[What is required] Once the line containing "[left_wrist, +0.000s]" has been copied, stop; copy every line before it exactly, beginning with the first line of the material below.

[Given information]
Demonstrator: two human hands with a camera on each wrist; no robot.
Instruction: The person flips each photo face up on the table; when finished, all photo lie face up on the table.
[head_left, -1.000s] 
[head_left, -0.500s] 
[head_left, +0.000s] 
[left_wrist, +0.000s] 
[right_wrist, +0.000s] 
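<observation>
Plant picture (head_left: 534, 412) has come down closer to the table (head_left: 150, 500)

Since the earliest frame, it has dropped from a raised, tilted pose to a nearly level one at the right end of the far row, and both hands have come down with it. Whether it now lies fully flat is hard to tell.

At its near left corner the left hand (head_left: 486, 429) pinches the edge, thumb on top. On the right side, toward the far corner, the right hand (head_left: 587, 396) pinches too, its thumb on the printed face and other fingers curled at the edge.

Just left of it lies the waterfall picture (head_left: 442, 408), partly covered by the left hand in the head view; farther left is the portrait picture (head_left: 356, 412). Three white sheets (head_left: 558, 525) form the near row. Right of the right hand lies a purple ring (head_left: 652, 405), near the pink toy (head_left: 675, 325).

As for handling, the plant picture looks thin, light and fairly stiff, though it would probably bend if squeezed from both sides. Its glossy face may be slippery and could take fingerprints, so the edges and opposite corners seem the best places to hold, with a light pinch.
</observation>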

[Answer to this problem]
Demonstrator: two human hands with a camera on each wrist; no robot.
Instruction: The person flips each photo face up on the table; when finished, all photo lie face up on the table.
[head_left, -1.000s] 
[head_left, -0.500s] 
[head_left, +0.000s] 
[left_wrist, +0.000s] 

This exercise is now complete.